[mlpack-git] master: Basic static pruning. Minor speedup. (853b4bf)
gitdub at big.cc.gt.atl.ga.us
gitdub at big.cc.gt.atl.ga.us
Thu Mar 12 16:04:52 EDT 2015
Repository : https://github.com/mlpack/mlpack
On branch : master
Link : https://github.com/mlpack/mlpack/compare/eddd7167d69b6c88b271ef2e51d1c20e13f1acd8...70342dd8e5c17e0c164cfb8189748671e9c0dd44
>---------------------------------------------------------------
commit 853b4bf6e6e44724717a6c83917df4feb6fc53d4
Author: Ryan Curtin <ryan at ratml.org>
Date: Tue Feb 17 16:38:35 2015 -0500
Basic static pruning.
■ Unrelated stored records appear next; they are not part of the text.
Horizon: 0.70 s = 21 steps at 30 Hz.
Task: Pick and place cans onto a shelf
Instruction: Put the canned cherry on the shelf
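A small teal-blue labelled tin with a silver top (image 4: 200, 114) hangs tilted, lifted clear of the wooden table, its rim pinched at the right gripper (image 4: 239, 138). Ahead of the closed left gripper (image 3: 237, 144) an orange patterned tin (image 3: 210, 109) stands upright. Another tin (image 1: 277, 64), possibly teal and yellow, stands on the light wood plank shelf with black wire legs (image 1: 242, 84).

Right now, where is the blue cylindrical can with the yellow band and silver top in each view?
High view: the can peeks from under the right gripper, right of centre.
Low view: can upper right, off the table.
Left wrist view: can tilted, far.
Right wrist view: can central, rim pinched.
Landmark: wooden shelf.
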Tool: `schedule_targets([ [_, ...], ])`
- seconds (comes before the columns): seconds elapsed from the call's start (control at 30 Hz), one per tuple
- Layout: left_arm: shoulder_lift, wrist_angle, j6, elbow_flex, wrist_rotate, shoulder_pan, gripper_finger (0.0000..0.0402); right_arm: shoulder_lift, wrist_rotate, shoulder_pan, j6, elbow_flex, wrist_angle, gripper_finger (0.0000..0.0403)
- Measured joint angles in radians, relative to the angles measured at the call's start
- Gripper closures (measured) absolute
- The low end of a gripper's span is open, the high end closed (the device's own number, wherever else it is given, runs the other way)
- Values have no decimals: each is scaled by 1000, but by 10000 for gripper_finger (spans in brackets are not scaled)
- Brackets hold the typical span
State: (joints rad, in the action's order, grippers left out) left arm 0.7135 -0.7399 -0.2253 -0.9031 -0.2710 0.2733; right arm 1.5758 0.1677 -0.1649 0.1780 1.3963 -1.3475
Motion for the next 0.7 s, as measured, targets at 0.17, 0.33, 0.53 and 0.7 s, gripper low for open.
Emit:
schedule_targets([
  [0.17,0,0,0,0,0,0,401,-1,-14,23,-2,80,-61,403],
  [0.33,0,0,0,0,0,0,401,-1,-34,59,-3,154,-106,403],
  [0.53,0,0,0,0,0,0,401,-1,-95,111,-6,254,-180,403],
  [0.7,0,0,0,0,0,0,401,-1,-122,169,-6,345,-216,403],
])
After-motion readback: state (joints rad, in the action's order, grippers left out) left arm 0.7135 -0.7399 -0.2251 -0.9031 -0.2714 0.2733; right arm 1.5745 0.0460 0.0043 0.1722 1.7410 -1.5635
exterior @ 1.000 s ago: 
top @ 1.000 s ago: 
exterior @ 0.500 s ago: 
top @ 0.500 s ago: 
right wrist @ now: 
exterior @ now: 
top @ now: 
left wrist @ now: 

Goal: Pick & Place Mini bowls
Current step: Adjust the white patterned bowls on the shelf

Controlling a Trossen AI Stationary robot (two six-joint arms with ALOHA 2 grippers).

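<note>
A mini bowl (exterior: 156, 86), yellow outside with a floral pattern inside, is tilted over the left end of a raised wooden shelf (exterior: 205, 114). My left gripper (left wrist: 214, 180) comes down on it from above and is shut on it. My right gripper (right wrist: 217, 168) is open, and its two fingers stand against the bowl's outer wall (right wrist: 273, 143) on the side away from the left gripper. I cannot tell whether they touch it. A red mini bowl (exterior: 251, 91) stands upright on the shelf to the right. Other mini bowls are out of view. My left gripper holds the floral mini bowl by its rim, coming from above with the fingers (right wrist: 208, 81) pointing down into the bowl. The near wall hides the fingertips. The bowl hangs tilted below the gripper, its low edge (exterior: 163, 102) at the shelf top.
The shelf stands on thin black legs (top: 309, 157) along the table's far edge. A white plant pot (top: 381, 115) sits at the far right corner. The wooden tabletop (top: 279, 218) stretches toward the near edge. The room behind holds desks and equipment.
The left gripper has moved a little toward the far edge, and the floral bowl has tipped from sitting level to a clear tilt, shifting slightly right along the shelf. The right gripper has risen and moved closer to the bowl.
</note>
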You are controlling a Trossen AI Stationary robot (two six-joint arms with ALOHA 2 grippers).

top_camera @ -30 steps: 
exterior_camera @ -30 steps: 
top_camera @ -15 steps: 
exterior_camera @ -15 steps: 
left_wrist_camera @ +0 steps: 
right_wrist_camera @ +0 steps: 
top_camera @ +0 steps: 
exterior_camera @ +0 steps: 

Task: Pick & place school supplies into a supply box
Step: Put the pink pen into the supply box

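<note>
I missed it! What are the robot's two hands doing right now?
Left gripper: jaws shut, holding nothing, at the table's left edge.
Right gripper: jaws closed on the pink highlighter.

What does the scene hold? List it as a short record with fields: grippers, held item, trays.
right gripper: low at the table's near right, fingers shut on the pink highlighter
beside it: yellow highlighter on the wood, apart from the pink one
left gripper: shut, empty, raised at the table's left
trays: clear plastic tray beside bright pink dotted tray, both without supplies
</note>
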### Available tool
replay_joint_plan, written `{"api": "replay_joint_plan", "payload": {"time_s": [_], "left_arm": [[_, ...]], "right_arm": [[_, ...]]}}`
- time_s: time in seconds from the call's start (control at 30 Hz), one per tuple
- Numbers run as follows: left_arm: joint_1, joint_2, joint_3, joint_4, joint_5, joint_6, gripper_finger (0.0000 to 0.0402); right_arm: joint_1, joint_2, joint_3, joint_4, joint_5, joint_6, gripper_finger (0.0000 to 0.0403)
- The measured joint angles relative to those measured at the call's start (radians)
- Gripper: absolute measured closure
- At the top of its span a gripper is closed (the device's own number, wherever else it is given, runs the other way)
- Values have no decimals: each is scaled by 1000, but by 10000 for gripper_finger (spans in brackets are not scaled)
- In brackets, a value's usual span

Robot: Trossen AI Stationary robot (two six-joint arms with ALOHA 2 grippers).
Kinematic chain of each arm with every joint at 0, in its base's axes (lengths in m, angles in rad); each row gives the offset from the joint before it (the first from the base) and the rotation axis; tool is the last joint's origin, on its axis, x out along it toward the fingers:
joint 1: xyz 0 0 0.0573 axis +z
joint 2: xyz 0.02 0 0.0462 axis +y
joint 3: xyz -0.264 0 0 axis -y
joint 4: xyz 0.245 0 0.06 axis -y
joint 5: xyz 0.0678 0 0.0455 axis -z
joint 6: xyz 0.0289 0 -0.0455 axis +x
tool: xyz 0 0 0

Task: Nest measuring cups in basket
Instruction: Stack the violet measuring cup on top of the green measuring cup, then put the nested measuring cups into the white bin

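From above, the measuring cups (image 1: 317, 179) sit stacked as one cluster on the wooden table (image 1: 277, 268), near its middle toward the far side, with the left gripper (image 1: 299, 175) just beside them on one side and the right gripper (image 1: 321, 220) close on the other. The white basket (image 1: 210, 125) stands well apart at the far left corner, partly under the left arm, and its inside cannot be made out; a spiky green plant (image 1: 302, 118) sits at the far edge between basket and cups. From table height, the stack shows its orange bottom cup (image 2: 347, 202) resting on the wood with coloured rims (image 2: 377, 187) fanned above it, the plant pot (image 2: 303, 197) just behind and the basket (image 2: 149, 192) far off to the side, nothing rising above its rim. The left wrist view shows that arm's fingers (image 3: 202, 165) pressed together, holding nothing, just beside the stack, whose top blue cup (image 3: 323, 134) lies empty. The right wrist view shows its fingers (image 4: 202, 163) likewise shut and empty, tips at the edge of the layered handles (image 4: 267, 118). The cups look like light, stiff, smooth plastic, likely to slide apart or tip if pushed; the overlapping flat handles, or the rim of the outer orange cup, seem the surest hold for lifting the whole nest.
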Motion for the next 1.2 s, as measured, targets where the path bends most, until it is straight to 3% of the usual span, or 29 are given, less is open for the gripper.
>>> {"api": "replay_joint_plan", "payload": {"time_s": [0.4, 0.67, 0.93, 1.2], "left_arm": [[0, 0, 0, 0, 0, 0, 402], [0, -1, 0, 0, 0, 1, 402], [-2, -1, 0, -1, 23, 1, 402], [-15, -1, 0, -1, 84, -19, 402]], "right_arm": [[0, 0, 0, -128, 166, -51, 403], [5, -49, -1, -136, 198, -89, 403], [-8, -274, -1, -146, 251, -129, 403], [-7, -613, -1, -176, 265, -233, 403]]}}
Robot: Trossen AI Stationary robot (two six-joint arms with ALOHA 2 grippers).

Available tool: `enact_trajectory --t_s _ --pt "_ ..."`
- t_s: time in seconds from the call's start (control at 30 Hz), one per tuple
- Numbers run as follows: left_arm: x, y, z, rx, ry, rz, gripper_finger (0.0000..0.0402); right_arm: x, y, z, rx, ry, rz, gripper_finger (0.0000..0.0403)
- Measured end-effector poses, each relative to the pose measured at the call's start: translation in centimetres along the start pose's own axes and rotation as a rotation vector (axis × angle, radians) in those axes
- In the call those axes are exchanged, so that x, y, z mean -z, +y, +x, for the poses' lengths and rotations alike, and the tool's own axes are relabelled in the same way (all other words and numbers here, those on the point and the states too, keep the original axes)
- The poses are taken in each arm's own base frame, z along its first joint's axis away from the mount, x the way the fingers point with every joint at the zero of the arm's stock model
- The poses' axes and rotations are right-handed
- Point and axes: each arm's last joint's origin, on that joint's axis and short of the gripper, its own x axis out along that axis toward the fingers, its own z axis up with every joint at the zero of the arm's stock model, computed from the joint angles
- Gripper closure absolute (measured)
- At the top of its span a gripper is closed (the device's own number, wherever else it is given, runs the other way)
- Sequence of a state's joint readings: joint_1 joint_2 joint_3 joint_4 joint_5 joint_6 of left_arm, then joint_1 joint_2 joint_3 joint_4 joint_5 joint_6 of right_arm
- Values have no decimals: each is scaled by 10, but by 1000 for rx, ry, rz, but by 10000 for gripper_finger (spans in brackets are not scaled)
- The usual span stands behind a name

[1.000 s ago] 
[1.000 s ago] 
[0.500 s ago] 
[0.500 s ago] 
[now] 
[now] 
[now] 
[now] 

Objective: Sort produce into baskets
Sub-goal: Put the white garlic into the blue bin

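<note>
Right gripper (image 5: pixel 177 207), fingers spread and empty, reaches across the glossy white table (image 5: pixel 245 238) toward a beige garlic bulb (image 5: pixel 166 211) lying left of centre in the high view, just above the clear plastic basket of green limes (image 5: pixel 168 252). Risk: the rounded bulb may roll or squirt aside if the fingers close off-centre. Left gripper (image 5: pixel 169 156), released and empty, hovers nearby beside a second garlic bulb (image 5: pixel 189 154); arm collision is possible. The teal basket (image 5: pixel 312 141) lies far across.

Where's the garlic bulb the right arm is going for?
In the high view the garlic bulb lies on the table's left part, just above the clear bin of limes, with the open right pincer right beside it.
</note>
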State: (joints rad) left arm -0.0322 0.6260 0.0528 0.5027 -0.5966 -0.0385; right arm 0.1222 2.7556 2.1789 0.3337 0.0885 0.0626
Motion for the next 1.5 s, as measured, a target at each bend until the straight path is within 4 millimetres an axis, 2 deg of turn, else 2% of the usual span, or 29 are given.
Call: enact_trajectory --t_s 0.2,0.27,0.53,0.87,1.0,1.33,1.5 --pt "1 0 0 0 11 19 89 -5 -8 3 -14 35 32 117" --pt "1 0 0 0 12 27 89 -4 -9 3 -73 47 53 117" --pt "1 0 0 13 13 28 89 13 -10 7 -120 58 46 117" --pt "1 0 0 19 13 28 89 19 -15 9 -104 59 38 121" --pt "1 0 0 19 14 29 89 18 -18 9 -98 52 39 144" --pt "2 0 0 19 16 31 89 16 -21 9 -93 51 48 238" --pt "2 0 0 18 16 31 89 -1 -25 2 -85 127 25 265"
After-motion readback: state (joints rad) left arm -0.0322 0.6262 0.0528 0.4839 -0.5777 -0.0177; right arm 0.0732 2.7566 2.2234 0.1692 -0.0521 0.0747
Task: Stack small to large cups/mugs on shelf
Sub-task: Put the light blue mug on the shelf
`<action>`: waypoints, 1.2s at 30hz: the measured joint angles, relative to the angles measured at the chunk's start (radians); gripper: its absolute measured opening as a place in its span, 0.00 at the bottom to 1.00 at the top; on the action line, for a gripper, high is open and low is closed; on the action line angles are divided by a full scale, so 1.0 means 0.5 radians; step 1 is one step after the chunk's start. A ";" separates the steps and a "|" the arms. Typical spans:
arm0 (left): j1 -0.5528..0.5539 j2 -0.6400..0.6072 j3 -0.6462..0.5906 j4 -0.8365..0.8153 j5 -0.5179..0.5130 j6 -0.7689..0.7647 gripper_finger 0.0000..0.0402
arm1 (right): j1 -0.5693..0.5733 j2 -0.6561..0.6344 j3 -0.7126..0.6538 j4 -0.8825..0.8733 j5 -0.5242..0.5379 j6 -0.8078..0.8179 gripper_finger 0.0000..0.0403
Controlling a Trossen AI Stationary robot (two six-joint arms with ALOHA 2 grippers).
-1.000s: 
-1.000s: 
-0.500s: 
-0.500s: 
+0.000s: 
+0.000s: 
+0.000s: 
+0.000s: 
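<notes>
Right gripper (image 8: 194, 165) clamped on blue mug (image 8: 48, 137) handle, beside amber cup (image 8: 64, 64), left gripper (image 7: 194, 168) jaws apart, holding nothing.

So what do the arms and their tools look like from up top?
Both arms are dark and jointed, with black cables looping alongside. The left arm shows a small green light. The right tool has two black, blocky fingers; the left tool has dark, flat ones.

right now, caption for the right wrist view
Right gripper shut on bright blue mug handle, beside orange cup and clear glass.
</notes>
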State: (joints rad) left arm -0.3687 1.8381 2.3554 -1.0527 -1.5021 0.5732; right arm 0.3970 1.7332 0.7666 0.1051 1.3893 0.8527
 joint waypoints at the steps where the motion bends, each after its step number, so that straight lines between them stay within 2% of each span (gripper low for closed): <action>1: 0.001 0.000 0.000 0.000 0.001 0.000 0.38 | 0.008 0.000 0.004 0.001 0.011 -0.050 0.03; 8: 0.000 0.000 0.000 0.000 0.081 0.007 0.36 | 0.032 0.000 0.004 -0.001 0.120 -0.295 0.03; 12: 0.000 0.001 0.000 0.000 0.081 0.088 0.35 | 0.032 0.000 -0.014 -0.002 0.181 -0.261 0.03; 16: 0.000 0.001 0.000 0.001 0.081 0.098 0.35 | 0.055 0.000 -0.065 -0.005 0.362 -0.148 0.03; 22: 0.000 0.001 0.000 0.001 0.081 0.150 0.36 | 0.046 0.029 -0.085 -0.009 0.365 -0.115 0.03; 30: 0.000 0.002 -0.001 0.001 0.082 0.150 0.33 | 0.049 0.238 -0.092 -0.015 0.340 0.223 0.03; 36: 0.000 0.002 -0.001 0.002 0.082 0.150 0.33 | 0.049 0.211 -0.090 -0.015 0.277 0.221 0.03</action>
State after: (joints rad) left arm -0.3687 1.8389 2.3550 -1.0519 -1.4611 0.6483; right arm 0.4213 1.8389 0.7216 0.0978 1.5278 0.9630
Minor speedup.
>---------------------------------------------------------------
853b4bf6e6e44724717a6c83917df4feb6fc53d4
src/mlpack/methods/kmeans/dtnn_kmeans.hpp | 6 +-
src/mlpack/methods/kmeans/dtnn_kmeans_impl.hpp | 98 +++++++++++++++++---------
src/mlpack/methods/kmeans/dtnn_rules_impl.hpp | 3 +
src/mlpack/methods/kmeans/dtnn_statistic.hpp | 9 ++-
4 files changed, 78 insertions(+), 38 deletions(-)
diff --git a/src/mlpack/methods/kmeans/dtnn_kmeans.hpp b/src/mlpack/methods/kmeans/dtnn_kmeans.hpp
index e756669..26c90df 100644
--- a/src/mlpack/methods/kmeans/dtnn_kmeans.hpp
+++ b/src/mlpack/methods/kmeans/dtnn_kmeans.hpp
@@ -95,13 +95,15 @@ class DTNNKMeans
//! Update the bounds in the tree before the next iteration.
void UpdateTree(TreeType& node,
arma::vec& clusterDistances,
- std::vector<size_t>& oldFromNewCentroids);
+ std::vector<size_t>& oldFromNewCentroids,
+ arma::mat& newCentroids);
//! Extract the centroids of the clusters.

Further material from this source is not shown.